February 11, 2025 marks thirty-five years without him.
I’ve made an Unburial playlist for anyone who wants to read the book in a different way, in which each poem is paired to a song that is meant to extend it or comment on it. It’s a pretty good playlist, I think!
Anglo American Book, Rome’s oldest English-language bookshop – founded in 1953 by Dino Donati and run by the Donati family for 70 years – is shuttering for good this week. This is a profoundly sad piece of news, though not unexpected. Skyrocketing rents have buried yet another temple of culture.
I worked at the AAB for five years, from 2005 to 2011. Like the Gotham Book Mart before it, it was a unique place where I met many unforgettable people. One friendship I struck up at the AAB was with Alexander Booth. He would come in often, and we always got to talking about literature, music and Richmond, Virginia in the 1990s. (We had both gone to VCU, a year or so apart, and ended up expats in Rome.) Alex and I were (and very much still are) both poets and translators, and remain close friends to this day despite living in different countries. Alexander published a lively translation of the poetry of Sandro Penna a couple of years ago. I remember seeing it in the storefront window at AAB, not long before they moved to the windowless upstairs location removed from street traffic. Without the Anglo American, would we ever have met?
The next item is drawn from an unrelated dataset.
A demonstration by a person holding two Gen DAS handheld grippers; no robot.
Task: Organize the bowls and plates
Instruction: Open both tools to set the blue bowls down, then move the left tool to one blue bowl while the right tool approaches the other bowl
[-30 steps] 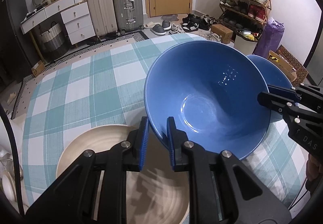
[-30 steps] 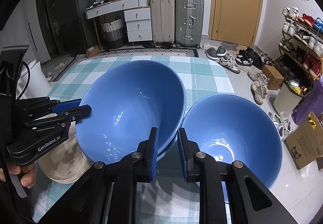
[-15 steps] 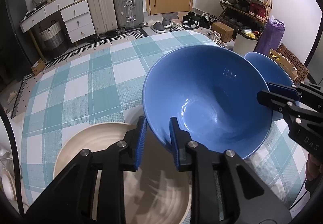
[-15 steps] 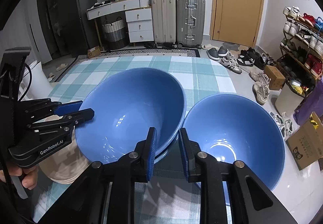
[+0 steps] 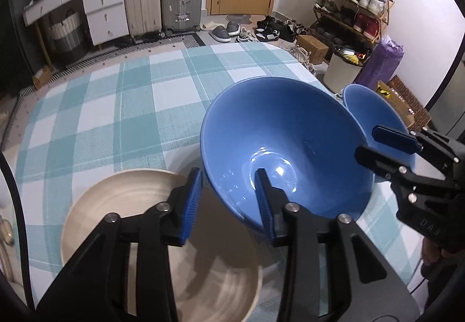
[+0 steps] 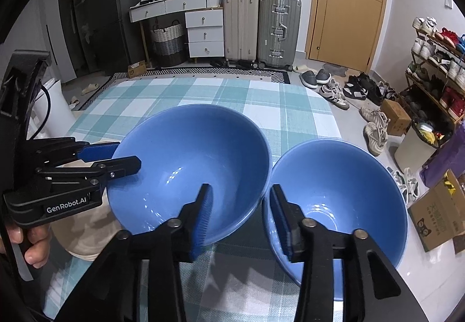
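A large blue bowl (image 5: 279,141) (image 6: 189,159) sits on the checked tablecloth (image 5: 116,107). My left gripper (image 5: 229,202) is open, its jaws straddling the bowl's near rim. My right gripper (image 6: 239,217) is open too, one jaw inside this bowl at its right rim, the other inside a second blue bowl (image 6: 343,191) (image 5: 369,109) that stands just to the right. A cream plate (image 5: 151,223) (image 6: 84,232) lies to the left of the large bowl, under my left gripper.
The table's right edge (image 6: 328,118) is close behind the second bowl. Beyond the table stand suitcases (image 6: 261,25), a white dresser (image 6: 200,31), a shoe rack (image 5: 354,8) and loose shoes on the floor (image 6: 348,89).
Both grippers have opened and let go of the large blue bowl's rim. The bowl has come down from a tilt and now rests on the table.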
I remember the evening when we had just closed up and were turning off the lights, and two ghostly faces appeared at the door. It was poet Moira Egan and her husband, the translator Damiano Abeni. I had to tell them to come back during opening hours. We became friends over time, though, and I interviewed them for The American in 2009. When my first collection Unburial came out, Moira was gracious enough to partner with me for the book launch at AAB (photo above).
AAB storefront window – December 7, 2019
Here are the recordings of Moira and me reading on 12/7/2019 at the AAB:
Moira:
Marc:
___
It was also there that I met Mike Stocks, poet and translator of Giuseppe Gioacchino Belli. Mike walked in one day with a handful of copies of his newly published translation. Of course, I had to interview him. We went out for pints near Piazza Trilussa while I recorded our conversation on my wife’s handheld recording device. (This was pre-smartphone.) Mike revealed to me his secrets for approaching the great Romanesco poet, notoriously forbidding both for his 19th century Roman dialect and for the volume of his output: over 2000 sonnets (the critical edition of his poems runs over 5000 pages.) That meeting with Mike influenced my approach to translating Mario dell’Arco, convincing me that one didn’t need to have academic chops in order to get the job done. It was an important lesson, and if he hadn’t fallen off the grid I’d buy him a beer and thank him.
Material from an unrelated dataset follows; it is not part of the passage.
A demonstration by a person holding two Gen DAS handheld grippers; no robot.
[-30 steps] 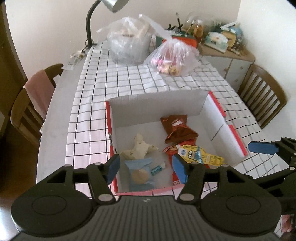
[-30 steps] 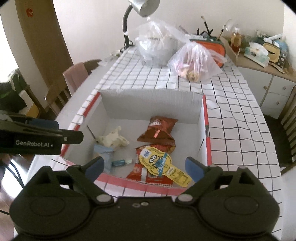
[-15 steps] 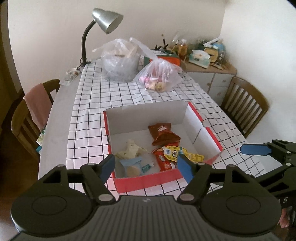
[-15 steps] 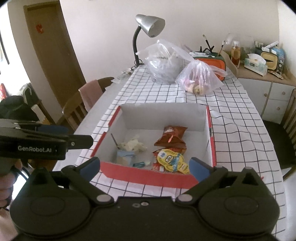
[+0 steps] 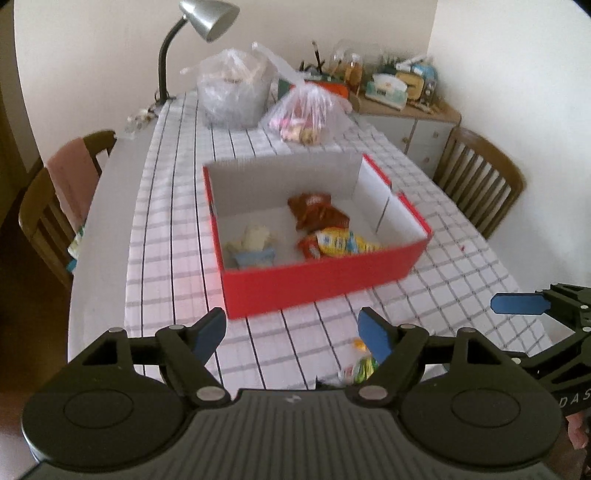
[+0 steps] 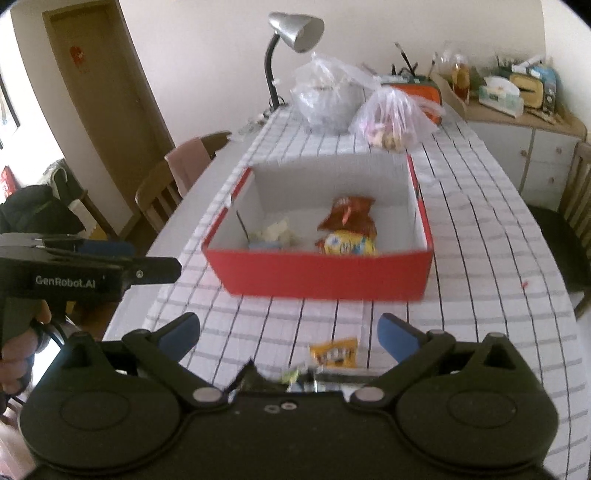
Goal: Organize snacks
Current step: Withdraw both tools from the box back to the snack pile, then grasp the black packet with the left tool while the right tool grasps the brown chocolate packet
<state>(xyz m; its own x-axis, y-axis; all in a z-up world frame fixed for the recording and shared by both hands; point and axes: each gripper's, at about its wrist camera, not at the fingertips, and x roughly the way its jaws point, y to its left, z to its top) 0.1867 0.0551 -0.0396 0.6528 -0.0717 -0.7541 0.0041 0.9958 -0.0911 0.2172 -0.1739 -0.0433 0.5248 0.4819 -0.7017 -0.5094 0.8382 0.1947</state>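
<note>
A red cardboard box [image 5: 321, 282] [image 6: 317, 273] stands on the checked tablecloth. Inside lie a brown snack bag [image 5: 316, 212] [image 6: 349, 214], a yellow packet [image 5: 341, 242] [image 6: 347, 243], a pale crumpled wrapper [image 5: 253, 236] and a light blue packet [image 5: 255, 256]. A yellow candy packet [image 6: 334, 352] and a green wrapped sweet [image 5: 360, 369] lie on the cloth in front of the box. My left gripper [image 5: 293, 332] is open and empty, short of the box. My right gripper [image 6: 290, 332] is open and empty, just above the loose snacks; it also shows in the left wrist view [image 5: 517, 304].
Two tied plastic bags [image 5: 308, 116] [image 5: 232, 88] and a desk lamp [image 5: 207, 18] stand at the far end of the table. Wooden chairs flank it on the left [image 5: 48, 218] and the right [image 5: 480, 181]. A cluttered sideboard [image 5: 402, 107] is at the back right.
Both grippers have drawn back from above the box toward the table's near end. The box now looks farther away and loose snacks on the cloth have come into view.
</note>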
Piazza Trilussa, Trastevere (Rome)
The list could go on, as lists do. Bookstores have played an outsized role in my adult life. It has been dawning on me for some time that I have lived at the edge of a disappearing era, a time when independent bookshops were places people went in their free time to meet other people, not unlike a neighborhood pub. They were like secular houses of worship. Relationships could be forged there. Lives could be altered. You were in the realm of curiosity, always bracing for the unexpected thrill of discovering a new book. Those born too late may never know this way of being in the world.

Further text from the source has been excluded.